Avec ses photos dramatiques à la Tim Burton, l’instagrameuse suscite de la fascination chez de nombreux utilisateurs du réseau social qui ont, depuis son arrestation, ouvert des comptes à son effigie. Selon le site d’information Iran Wire, l’un des fans de Sahar Tabar se livre : "Je ne comprends pas quel crime elle a commis. C’est une femme de 22 ans, une artiste qui pense différemment. Elle n’a rien fait pour mériter la prison, elle avait juste envie de vivre à sa manière".
Mais comme pour tout bon.ne influenceur.se, les motivations ne sont pas tant politiques que financières : "On ne sait jamais si ces personnes [présentes sur Instagram avec un grand nombre d’abonnés] font semblant ou ont réellement ce style de vie. Certaines l’ont sûrement, mais d’autres le font que pour l’argent", conclut la journaliste.
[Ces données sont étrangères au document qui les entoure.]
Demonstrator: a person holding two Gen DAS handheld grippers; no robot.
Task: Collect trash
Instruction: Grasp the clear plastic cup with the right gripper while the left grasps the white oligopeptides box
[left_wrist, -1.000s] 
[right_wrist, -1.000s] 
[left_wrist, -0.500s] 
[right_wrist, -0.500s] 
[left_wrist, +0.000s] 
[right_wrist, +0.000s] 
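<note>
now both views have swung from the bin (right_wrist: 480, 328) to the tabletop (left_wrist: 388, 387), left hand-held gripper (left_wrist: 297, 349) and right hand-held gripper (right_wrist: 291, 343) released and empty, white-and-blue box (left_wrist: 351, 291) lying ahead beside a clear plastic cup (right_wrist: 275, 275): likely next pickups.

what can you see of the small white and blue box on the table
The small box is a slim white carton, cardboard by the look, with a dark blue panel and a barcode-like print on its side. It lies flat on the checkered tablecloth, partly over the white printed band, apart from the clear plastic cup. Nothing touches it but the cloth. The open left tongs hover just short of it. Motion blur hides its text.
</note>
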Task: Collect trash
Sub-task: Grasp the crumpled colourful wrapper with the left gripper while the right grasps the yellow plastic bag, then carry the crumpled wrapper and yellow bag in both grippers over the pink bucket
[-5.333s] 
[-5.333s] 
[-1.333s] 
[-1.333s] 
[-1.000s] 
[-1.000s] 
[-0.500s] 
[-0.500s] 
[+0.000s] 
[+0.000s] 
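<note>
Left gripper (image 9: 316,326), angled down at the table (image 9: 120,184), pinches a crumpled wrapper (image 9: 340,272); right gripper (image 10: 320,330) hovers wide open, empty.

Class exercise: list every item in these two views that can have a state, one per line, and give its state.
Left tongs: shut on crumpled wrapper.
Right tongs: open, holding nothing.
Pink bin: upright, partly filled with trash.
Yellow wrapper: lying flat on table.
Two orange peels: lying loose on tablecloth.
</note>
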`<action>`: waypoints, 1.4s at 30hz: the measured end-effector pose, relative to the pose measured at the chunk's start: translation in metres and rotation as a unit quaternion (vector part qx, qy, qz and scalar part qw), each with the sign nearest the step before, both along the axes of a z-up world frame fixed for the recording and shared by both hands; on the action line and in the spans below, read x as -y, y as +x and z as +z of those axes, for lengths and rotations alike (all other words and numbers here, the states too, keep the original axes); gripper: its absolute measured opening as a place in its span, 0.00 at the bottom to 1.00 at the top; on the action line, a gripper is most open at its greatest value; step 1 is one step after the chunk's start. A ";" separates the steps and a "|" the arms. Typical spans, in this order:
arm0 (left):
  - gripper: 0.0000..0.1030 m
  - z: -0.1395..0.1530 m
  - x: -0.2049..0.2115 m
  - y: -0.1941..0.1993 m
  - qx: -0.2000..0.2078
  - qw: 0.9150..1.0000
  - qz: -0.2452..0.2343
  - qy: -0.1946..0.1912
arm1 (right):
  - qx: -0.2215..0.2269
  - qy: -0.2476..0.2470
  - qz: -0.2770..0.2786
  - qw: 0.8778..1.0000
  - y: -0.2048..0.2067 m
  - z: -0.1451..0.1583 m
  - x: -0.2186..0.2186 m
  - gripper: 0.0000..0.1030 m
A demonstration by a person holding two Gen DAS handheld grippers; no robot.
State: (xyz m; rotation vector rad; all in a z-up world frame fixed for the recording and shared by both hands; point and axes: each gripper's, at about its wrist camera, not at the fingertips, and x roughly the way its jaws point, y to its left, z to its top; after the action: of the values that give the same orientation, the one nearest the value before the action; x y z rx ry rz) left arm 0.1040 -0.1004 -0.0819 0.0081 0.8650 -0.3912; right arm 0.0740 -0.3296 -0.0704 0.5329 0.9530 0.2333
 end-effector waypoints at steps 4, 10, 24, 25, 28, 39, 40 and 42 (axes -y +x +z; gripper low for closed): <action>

L'histoire de Sahar Tabar, elle, a dégénéré mi-décembre 2020, avec une condamnation à dix ans de prison, bien qu'ayant été innocentée de deux des quatre chefs d'accusation qui pesaient sur elle. Principale accusation du tribunal : avoir "promu publiquement la corruption". Sur Twitter, la journaliste et militante iranienne Masih Alinejad interpelle Angelina Jolie pour qu'elle intercède en faveur de la libération de la jeune femme qui l'avait "caricaturée". Elle dénonce le harcèlement dont la République islamique est coutumière envers les femmes et appelle à l'unité contre l'apartheid de genre :
I call on Angelina Jolie to help an Iranian 19-year-old girl who received 10 years prison sentence for using makeup & Photoshop to turn herself into Angelina.